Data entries
○ ○ ○

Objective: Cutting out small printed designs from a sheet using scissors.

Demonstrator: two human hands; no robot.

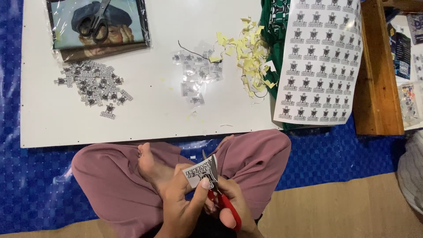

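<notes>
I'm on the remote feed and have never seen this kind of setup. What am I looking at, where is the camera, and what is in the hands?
There is no machine here: a person sits cross-legged on a blue mat, and the one camera is worn on their head, looking down. The left hand pinches a small printed sticker piece. The right hand has its grip on red-handled scissors, whose blades meet that piece. Ahead lies a white board bearing a pile of cut-out stickers, clear-backed pieces, yellow paper scraps, and black scissors resting on a wrapped picture. An uncut sticker sheet hangs off its right edge over green cloth.
</notes>
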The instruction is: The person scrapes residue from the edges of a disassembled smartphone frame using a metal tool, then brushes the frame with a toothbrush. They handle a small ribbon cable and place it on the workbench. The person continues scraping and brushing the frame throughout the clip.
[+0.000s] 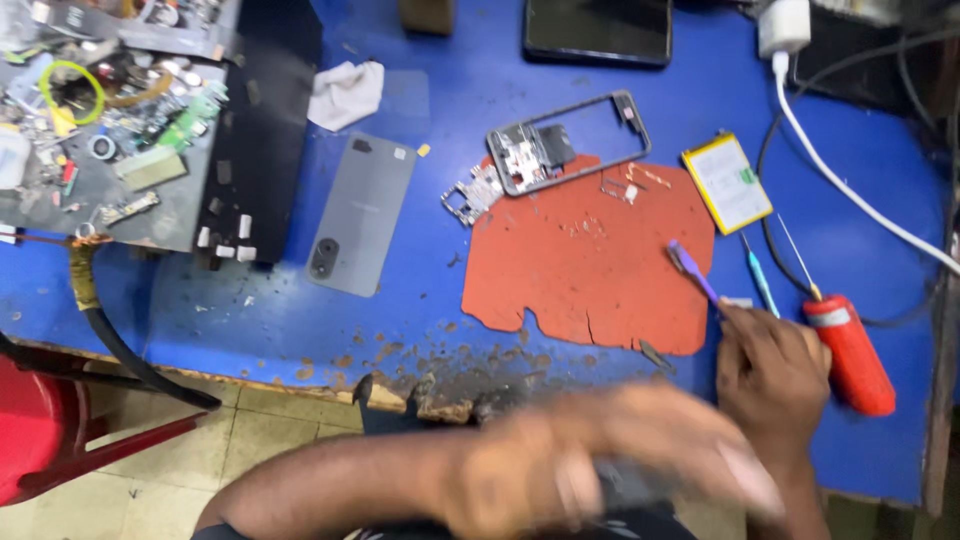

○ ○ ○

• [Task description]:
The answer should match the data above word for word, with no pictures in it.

• [Output for this task]:
Objective: Cutting out small printed designs from a sheet using scissors.

Demonstrator: two human hands; no robot.


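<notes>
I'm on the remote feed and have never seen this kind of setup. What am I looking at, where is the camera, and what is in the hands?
There is no machine here: a person sits cross-legged on a blue mat, and the one camera is worn on their head, looking down. The left hand pinches a small printed sticker piece. The right hand has its grip on red-handled scissors, whose blades meet that piece. Ahead lies a white board bearing a pile of cut-out stickers, clear-backed pieces, yellow paper scraps, and black scissors resting on a wrapped picture. An uncut sticker sheet hangs off its right edge over green cloth.
</notes>
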The instruction is: The person scrapes residue from the edges of a disassembled smartphone frame using a metal tool, then brushes the frame with a toothbrush. They handle a small ribbon cable and place it on the workbench. The person continues scraping and brushing the frame throughout the clip.
[+0.000s] 

This exercise requires no further output.